BEGIN COLLECTED DATA

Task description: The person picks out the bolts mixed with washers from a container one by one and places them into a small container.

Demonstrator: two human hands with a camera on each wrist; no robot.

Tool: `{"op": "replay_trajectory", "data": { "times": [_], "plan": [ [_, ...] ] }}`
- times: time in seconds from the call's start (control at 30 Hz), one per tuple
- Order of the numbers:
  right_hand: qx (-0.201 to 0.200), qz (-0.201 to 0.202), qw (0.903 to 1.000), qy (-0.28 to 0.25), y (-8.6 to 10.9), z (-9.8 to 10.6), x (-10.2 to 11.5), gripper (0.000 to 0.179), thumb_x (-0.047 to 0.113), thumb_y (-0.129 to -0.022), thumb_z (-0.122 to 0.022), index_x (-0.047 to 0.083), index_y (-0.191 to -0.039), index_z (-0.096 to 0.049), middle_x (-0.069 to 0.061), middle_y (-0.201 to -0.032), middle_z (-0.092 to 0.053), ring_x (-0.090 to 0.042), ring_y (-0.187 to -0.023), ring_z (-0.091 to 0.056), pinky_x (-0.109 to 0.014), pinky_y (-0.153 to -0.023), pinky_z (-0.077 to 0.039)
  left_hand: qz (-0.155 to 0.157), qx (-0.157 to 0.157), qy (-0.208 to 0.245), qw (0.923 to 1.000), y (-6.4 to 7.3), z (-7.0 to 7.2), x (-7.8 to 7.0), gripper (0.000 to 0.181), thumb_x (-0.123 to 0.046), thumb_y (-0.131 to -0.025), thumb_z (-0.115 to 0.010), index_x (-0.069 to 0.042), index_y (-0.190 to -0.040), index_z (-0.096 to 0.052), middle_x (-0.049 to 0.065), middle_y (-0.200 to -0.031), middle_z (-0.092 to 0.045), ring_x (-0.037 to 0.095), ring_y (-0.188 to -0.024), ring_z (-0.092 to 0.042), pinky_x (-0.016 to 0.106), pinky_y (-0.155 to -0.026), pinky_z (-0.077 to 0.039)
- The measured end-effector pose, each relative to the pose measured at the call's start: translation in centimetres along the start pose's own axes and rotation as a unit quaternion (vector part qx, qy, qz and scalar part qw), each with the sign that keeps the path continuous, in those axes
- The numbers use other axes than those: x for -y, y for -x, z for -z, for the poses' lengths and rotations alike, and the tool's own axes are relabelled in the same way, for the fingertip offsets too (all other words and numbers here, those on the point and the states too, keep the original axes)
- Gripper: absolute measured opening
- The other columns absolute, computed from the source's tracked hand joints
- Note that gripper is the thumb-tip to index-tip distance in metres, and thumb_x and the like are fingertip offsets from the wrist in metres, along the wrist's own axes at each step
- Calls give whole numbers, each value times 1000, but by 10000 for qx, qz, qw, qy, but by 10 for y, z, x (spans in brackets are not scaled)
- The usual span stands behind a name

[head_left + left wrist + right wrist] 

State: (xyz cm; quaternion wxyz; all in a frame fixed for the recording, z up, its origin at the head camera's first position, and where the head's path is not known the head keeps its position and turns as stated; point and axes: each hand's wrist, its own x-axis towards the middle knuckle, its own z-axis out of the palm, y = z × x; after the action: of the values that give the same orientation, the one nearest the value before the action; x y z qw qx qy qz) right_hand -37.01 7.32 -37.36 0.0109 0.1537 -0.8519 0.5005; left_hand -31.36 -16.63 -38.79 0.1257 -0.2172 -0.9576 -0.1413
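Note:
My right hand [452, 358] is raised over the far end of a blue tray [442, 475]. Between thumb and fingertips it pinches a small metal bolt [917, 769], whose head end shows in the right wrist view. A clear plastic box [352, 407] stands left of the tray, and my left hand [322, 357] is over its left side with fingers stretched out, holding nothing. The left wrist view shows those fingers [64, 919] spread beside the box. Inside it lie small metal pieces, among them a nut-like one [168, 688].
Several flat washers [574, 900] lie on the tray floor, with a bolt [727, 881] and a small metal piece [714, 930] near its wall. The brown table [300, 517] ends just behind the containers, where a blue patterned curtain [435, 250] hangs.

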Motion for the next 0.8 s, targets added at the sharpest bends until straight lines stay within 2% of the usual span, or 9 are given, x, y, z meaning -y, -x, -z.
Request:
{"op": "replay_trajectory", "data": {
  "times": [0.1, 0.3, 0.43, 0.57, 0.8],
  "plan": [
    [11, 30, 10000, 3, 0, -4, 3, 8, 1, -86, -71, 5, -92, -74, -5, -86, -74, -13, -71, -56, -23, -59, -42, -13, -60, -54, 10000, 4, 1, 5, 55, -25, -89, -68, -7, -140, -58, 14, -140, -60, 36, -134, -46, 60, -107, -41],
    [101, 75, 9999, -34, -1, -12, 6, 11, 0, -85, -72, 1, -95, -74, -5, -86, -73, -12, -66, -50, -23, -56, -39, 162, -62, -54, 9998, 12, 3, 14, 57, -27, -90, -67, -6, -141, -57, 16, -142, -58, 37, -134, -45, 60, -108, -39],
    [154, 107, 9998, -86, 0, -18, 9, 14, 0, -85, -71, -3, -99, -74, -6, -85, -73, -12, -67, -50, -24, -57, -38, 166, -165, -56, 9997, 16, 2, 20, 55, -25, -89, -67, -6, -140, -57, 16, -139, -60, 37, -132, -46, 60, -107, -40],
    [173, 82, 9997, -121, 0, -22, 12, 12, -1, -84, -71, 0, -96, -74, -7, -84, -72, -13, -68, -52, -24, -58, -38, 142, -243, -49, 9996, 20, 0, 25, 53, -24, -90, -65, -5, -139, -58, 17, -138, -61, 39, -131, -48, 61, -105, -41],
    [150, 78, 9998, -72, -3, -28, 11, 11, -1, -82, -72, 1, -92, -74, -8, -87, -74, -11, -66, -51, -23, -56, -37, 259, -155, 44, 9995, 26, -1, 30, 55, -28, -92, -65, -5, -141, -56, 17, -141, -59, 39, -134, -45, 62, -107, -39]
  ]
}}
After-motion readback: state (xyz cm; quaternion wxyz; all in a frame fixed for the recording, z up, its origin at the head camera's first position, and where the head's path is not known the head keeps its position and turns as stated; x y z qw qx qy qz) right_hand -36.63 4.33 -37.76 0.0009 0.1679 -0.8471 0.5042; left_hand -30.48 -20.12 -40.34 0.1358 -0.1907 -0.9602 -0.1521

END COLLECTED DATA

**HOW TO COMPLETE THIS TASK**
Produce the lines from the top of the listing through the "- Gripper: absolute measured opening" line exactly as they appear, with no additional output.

**ANSWER TO THIS PROBLEM**
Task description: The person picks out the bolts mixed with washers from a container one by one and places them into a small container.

Demonstrator: two human hands with a camera on each wrist; no robot.

Tool: `{"op": "replay_trajectory", "data": { "times": [_], "plan": [ [_, ...] ] }}`
- times: time in seconds from the call's start (control at 30 Hz), one per tuple
- Order of the numbers:
  right_hand: qx (-0.201 to 0.200), qz (-0.201 to 0.202), qw (0.903 to 1.000), qy (-0.28 to 0.25), y (-8.6 to 10.9), z (-9.8 to 10.6), x (-10.2 to 11.5), gripper (0.000 to 0.179), thumb_x (-0.047 to 0.113), thumb_y (-0.129 to -0.022), thumb_z (-0.122 to 0.022), index_x (-0.047 to 0.083), index_y (-0.191 to -0.039), index_z (-0.096 to 0.049), middle_x (-0.069 to 0.061), middle_y (-0.201 to -0.032), middle_z (-0.092 to 0.053), ring_x (-0.090 to 0.042), ring_y (-0.187 to -0.023), ring_z (-0.091 to 0.056), pinky_x (-0.109 to 0.014), pinky_y (-0.153 to -0.023), pinky_z (-0.077 to 0.039)
  left_hand: qz (-0.155 to 0.157), qx (-0.157 to 0.157), qy (-0.208 to 0.245), qw (0.923 to 1.000), y (-6.4 to 7.3), z (-7.0 to 7.2), x (-7.8 to 7.0), gripper (0.000 to 0.181), thumb_x (-0.123 to 0.046), thumb_y (-0.131 to -0.025), thumb_z (-0.115 to 0.010), index_x (-0.069 to 0.042), index_y (-0.190 to -0.040), index_z (-0.096 to 0.052), middle_x (-0.049 to 0.065), middle_y (-0.200 to -0.031), middle_z (-0.092 to 0.045), ring_x (-0.037 to 0.095), ring_y (-0.188 to -0.024), ring_z (-0.092 to 0.042), pinky_x (-0.016 to 0.106), pinky_y (-0.155 to -0.026), pinky_z (-0.077 to 0.039)
- The measured end-effector pose, each relative to the pose measured at the call's start: translation in centimetres along the start pose's own axes and rotation as a unit quaternion (vector part qx, qy, qz and scalar part qw), each with the sign that keeps the path continuous, in those axes
- The numbers use other axes than those: x for -y, y for -x, z for -z, for the poses' lengths and rotations alike, and the tool's own axes are relabelled in the same way, for the fingertip offsets too (all other words and numbers here, those on the point and the states too, keep the original axes)
- Gripper: absolute measured opening

The output is now complete.